6. Classification des DIV selon l'IVDR

Selon l'IVDR, les dispositifs de diagnostic in vitro sont répartis en quatre groupes de risque. Ces groupes sont :

Classe A : dispositifs présentant un risque, tels que le matériel de laboratoire et les contenants d'échantillons.

Classe B : dispositifs à risque, par exemple les tests de grossesse et les tests CRP.

La classe C comprend des dispositifs très risqués, comme les tests de maladies infectieuses telles que l'hépatite B.

La classe D comprend les dispositifs présentant le risque le plus élevé, par exemple les tests VIH ou de groupes sanguins utilisés lors de transfusions sanguines.

La manière dont ces dispositifs sont classés dépend de l'utilisation prévue, de leur impact potentiel sur la santé des patients ou du public et de l'importance des informations qu'ils fournissent. Ce système est identique à celui utilisé dans le monde entier et il garantit que les dispositifs sont contrôlés avec soin en fonction de leur niveau de risque, de sorte que des tests comme ceux de l'hépatite B et du VIH soient examinés très rigoureusement. 


7. Rôle et importance des organismes notifiés

Dans le cadre de l'IVDR, les organismes notifiés jouent un rôle totalement élargi et essentiel dans l'évaluation de la conformité des dispositifs de diagnostic in vitro. Il s'agit d'un changement majeur par rapport au règlement IVDD (directive 98/79/CE), où la plupart des DIV étaient auto-certifiés et l'intervention des ON était limitée. L'IVDR impose désormais que tous les DIV classés en classe B, C ou D fassent l'objet d'une évaluation de la conformité par un organisme notifié, avec seulement des exceptions limitées  pour les dispositifs de classe A non stériles.

Base réglementaire

Conformément à l'article 48(10) du règlement UE (2017/746) :

Les fabricants de dispositifs de classe A qui ne sont pas destinés aux études de performance doivent déclarer que leurs produits sont conformes en établissant la déclaration UE de conformité mentionnée à l'article 17. Ils le font après avoir préparé les documents décrits dans les annexes II et III.


8. Feuille de route pour la conformité IVDR

Obtenir la conformité IVDR est un processus.
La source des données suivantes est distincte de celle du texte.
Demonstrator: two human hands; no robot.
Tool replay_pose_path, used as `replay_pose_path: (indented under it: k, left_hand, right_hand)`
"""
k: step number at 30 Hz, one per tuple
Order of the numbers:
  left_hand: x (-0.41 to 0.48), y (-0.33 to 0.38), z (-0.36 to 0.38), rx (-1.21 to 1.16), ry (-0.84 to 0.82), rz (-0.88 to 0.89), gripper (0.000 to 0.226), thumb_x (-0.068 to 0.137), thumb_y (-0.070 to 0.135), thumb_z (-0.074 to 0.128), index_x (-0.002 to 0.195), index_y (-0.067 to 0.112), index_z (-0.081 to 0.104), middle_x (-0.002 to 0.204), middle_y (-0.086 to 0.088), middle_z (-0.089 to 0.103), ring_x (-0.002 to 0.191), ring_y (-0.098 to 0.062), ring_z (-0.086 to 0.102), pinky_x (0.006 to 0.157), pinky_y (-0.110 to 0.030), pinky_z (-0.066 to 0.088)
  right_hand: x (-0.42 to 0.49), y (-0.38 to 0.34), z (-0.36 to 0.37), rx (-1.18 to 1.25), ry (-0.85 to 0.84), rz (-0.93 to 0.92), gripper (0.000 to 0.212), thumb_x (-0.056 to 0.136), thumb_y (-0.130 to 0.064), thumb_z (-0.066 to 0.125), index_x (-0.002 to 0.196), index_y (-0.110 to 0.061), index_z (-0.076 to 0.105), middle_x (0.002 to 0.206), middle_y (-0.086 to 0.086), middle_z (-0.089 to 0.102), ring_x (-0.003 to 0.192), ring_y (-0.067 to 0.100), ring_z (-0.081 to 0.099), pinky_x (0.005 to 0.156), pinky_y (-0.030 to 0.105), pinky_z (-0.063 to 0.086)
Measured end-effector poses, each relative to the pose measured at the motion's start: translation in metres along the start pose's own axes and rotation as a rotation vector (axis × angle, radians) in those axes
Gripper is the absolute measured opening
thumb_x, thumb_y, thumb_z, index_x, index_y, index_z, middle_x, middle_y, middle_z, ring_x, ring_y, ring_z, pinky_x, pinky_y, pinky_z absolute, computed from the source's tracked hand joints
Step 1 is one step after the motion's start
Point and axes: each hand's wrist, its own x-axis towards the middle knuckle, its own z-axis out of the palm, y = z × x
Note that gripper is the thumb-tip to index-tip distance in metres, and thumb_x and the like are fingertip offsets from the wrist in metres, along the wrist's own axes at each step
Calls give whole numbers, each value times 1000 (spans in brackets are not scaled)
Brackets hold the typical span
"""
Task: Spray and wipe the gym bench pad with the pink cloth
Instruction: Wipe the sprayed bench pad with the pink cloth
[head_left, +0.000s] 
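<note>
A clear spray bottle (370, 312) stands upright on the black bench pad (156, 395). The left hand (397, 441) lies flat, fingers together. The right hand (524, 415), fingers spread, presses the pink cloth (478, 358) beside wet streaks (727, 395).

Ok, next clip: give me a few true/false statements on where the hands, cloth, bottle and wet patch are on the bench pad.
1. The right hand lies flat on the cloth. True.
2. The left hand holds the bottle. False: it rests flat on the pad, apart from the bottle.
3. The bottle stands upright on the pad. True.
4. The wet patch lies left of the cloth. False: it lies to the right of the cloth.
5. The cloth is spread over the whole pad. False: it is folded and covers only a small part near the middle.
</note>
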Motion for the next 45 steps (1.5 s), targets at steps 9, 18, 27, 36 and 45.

Il nécessite une planification. Vous devez également moderniser votre système qualité et produire de nombreux documents. Voici un plan simple pour vous aider :

  1. Réaliser une analyse des écarts : examinez vos systèmes, vos dossiers techniques, votre système de management de la qualité et les déclarations relatives à vos produits. Comparez-les aux exigences de l'IVDR. Cette étape aide à identifier les écarts dans des domaines tels que la documentation technique, la surveillance après commercialisation, la classification et l'évaluation de la conformité. Elle ne renvoie pas à une annexe, mais aide à identifier les écarts liés aux annexes II, III, VIII et aux annexes IX, X et XI relatives à l'évaluation de la conformité.

  2. Reclassifier les dispositifs : chaque DIV doit désormais être classé dans les classes de risque A, B, C ou D en fonction de l'utilisation prévue et du risque pour le patient. Il s'agit d'un changement par rapport à la classification fondée sur des listes de la directive relative aux dispositifs de diagnostic in vitro.

  • Annexe VIII – détaille les règles de classification.

  • Article 47 – introduit l'approche de classification fondée sur le risque.

Les classes B à D nécessitent un organisme notifié ; seule la classe A non stérile peut faire une auto-déclaration. 

  1. Mettre à jour la documentation technique : le dossier technique doit être mis à jour pour refléter les nouvelles exigences et la nouvelle structure.

  • Annexe II – décrit le contenu requis de la documentation technique.

  • Annexe III – ajoute les exigences de documentation PMS (par exemple, plan PMS, rapport PMS, PSUR).

Vérifiez que votre documentation présente clairement la sécurité, les performances et l'équilibre bénéfice/risque. 

  1. Renforcer le système de management de la qualité : vérifiez que votre système de management de la qualité répond aux normes ISO 13485:2016. Il doit également intégrer des obligations au titre de l'IVDR.

  • Article 10(8) – oblige les fabricants à établir et à maintenir un SMQ conforme.

  • Annexe IX / XI – l'évaluation du SMQ fait partie des procédures de conformité impliquant des organismes notifiés.

Les ON évalueront votre SMQ dans le cadre du processus d'évaluation de la conformité.

  1. Faire appel à un organisme notifié : sélectionnez et contractualisez avec un organisme notifié (ON) dont la désignation couvre votre type de dispositif.

  • Article 48 – précise les cas où l'intervention d'un ON est requise.

  • Annexes IX / X / XI – différentes voies d'évaluation de la conformité, selon la classification et la stratégie documentaire.

Une prise de contact précoce est essentielle en raison de la capacité limitée des ON.

  1. Obtenir des données pour l'évaluation des performances : trois piliers doivent être couverts par une évaluation des performances fondée sur des preuves :

  • Rapport de validité scientifique

  • Spécifications des performances analytiques

  • Performance clinique

  • Annexe XIII – définit les exigences relatives à l'évaluation des performances et au rapport d'évaluation des performances (PER).

Il s'agit d'une exigence centrale en matière de preuves au titre de l'IVDR.

  1. Préparer les plans PMS et de vigilance : vous devez surveiller et analyser de manière proactive les performances du dispositif après sa mise sur le marché.

  • Annexe III – couvre la structure du plan PMS et les exigences relatives au PSUR.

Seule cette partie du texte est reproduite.